Marshall University endeavors to reduce campus energy consumption through a number of projects and features.

  • LED Lighting Conversion 
    • All across campus, florescent fixtures are being converted to house LED’s.  The upgrade is expected to yield an average energy savings in lighting costs of 20-50%. Since October 2016, we have seen a reduction in usage of approximately 4,000,000 kWh’s. This has led to an estimated savings of $321,000. This is enough energy to power 366 homes for a full year!
    • Prior to 2016, a number of LED installations and upgrades were made:
      • Emergency Lighting upgrades included replacing existing incandescent Exit Lights to energy saving LED’s which use less energy and generate less heat.
      • Installed 40 watt
        LED post outdoor lighting fixtures, in place of 150 watt high pressure sodium fixtures.
      • Repla
      • ced 300 watt flood lights in Smith Hall Auditorium with 28 watt LED’s.
      • Installed 8 watt LED spotlights in place of 75 watt fixture at the walkway and throughout Drinko Library.

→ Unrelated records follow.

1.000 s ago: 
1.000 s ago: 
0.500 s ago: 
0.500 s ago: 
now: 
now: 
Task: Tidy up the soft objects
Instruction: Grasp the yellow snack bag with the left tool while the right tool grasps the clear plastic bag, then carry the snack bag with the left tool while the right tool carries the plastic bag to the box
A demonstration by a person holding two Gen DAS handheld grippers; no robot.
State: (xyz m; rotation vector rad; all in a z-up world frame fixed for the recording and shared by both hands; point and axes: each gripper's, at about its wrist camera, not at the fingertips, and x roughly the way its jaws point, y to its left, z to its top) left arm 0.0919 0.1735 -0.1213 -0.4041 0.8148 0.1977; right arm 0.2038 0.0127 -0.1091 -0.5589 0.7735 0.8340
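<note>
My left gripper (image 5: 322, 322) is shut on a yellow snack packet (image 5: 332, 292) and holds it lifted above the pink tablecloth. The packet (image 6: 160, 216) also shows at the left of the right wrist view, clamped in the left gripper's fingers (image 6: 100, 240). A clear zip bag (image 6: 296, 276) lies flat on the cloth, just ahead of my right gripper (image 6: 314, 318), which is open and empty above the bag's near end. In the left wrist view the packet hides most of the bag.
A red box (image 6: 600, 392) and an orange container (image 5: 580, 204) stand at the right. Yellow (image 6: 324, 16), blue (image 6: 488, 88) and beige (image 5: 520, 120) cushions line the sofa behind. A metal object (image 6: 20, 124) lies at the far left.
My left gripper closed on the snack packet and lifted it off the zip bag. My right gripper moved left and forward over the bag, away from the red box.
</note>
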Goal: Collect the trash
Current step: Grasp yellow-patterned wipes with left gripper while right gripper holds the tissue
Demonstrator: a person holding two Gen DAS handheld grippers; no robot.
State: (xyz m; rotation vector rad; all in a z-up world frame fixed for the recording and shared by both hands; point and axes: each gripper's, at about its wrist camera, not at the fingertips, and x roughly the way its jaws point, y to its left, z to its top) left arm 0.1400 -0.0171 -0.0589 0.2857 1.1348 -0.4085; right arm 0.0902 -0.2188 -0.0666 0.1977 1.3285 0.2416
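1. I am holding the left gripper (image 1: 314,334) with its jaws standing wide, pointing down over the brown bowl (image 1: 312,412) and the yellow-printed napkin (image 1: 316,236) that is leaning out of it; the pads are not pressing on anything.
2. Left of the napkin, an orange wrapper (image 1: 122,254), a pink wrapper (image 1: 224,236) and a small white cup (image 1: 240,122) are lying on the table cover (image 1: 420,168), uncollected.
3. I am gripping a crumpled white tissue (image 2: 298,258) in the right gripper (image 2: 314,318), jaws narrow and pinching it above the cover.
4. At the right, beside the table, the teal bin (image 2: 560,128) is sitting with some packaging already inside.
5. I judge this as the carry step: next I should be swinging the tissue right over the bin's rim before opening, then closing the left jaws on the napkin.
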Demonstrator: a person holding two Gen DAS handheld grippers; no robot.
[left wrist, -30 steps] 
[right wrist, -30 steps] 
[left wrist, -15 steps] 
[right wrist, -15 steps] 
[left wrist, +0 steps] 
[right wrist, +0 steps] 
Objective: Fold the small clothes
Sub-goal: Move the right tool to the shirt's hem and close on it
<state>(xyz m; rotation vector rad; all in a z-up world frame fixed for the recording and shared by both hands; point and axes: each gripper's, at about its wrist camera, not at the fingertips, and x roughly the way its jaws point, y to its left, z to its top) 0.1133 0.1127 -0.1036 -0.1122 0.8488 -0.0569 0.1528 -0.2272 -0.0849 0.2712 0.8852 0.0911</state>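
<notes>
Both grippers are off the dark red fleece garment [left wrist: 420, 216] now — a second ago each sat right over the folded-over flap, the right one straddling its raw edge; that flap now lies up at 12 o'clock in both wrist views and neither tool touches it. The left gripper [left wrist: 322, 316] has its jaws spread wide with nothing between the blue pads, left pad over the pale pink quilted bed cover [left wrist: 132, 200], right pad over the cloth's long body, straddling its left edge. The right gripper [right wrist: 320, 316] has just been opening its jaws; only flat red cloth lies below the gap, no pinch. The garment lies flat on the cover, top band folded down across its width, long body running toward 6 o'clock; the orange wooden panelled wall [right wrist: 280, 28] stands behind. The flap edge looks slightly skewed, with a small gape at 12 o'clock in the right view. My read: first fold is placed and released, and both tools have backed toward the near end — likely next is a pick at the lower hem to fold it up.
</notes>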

  • Motion Occupancy Sensors – this form of lighting ensures that rooms are only lit when someone is present. Installation of motion occupancy sensors has taken place in over seventy classrooms in Smith and Harris Halls. The installation of the motion occupancy sensors enables the building to reduce lighting costs by up to 20%.
  • Utilizing Energy Star Portfolio Manager for campus buildings, which is an energy management tool to track and assess energy and water consumption.
  • Energy Efficient Roofing
    • Installation of Reflective Roofing on Smith Hall, Smith Music Hall, Communications Building, and Morrow Library.
      • Use of Reflective Roofing in this region can result in an energy savings of between 20-30% per building.
      • The reflective roofing material also lowers a roof’s surface temperature, decreasing the amount of heat transferred into a building.
    • Installation of Green Roofs on the Science Building and the Applied Engineering Complex
      • These Green Roofs serve to conserve heating & cooling costs. Plants absorb a portion of the sunlight that falls on the roof and transform that potential heat energy into the chemical energy needed to run the plants’ photosynthesis engine. In addition, the added layers of plants, roots, and soil provide a thicker layer of insulation. In addition, green roofs reduce our impact on the local stormwater system by absorbing a portion of rainfall for plant use.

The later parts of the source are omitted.